* [YOUR TASK]:
Return exactly the lines below, starting with the one that has "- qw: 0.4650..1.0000" and going on through the one that has "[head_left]".

BEGIN

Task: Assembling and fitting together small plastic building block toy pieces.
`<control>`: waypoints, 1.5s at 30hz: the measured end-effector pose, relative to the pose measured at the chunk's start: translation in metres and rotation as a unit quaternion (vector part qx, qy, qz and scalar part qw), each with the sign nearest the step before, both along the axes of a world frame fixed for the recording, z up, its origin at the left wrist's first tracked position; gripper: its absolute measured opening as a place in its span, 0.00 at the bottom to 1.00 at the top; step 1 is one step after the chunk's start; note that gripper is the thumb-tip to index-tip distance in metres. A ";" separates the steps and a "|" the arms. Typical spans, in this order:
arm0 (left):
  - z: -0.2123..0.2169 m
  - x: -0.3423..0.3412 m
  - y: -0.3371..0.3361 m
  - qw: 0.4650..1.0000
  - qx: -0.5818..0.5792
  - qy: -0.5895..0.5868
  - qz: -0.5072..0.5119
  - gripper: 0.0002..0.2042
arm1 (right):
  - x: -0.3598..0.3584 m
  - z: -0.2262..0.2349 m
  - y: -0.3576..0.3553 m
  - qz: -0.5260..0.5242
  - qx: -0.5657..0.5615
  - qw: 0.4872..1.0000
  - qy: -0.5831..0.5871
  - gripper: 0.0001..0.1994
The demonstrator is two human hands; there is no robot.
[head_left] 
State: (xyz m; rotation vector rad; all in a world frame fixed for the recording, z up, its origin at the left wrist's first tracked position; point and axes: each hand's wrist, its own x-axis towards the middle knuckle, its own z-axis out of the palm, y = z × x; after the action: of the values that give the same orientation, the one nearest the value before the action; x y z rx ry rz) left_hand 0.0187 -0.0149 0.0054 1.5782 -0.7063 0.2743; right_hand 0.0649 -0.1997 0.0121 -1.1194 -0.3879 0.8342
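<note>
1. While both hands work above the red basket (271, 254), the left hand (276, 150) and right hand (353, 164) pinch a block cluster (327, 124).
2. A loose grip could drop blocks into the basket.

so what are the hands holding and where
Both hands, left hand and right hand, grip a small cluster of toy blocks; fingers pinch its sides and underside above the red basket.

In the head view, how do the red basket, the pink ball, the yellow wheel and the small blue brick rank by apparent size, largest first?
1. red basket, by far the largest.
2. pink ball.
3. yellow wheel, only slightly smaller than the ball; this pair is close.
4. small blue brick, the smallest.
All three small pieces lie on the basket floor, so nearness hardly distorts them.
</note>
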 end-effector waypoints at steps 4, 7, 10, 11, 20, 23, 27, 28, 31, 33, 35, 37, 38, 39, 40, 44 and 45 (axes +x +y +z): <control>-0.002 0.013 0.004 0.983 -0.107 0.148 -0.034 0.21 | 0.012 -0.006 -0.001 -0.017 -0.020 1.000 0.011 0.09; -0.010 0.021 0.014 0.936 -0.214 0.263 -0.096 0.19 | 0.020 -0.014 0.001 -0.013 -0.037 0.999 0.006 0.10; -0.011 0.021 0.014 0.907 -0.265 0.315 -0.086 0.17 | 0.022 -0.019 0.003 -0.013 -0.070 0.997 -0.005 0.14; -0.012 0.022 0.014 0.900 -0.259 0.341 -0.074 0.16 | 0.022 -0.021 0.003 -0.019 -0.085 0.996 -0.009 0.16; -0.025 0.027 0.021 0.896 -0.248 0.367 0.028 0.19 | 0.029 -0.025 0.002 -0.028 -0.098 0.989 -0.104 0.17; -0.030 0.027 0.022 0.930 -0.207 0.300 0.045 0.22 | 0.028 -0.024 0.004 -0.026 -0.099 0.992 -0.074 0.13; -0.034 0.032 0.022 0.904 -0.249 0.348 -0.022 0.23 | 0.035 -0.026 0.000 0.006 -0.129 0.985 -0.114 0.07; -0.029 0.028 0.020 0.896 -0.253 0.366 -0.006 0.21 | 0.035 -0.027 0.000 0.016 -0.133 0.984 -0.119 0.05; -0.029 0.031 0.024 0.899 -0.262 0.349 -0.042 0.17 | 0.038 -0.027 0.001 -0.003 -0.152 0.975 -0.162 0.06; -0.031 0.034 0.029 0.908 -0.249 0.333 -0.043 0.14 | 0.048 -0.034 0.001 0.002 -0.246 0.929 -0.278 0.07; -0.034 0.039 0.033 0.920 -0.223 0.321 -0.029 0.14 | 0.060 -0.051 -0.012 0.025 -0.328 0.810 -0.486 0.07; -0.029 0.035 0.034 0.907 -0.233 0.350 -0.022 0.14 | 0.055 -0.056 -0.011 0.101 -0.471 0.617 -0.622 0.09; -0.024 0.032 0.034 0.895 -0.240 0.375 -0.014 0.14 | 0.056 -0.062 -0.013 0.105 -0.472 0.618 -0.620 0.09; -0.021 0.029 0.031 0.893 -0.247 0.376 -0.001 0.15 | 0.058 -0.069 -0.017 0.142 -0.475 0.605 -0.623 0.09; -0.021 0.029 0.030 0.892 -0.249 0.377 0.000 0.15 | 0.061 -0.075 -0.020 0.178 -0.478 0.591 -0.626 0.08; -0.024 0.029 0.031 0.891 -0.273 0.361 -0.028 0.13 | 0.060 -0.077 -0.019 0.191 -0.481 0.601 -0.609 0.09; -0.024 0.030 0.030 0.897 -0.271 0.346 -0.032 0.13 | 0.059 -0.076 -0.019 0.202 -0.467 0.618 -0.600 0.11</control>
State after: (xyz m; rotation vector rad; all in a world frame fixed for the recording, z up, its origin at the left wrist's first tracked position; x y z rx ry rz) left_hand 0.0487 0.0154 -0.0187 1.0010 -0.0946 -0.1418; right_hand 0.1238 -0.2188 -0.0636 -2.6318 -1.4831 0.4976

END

* [REPLY TO THE TASK]:
  - qw: 0.4650..1.0000
  - qx: -0.5818..0.5792
  - qy: -0.5895..0.5868
  - qz: -0.5072..0.5119
  - gripper: 0.0002..0.2042
arm1 (right):
  - x: -0.3598..0.3584 m
  - z: -0.2262..0.2349 m
  - y: -0.3576..0.3553 m
  - qz: -0.5260..0.5242
  - qx: -0.5657..0.5615
  - qw: 0.4872..1.0000
  - qy: -0.5831..0.5871
  - gripper: 0.0001..0.1994
The demonstrator is two human hands; there is no robot.
[head_left] 

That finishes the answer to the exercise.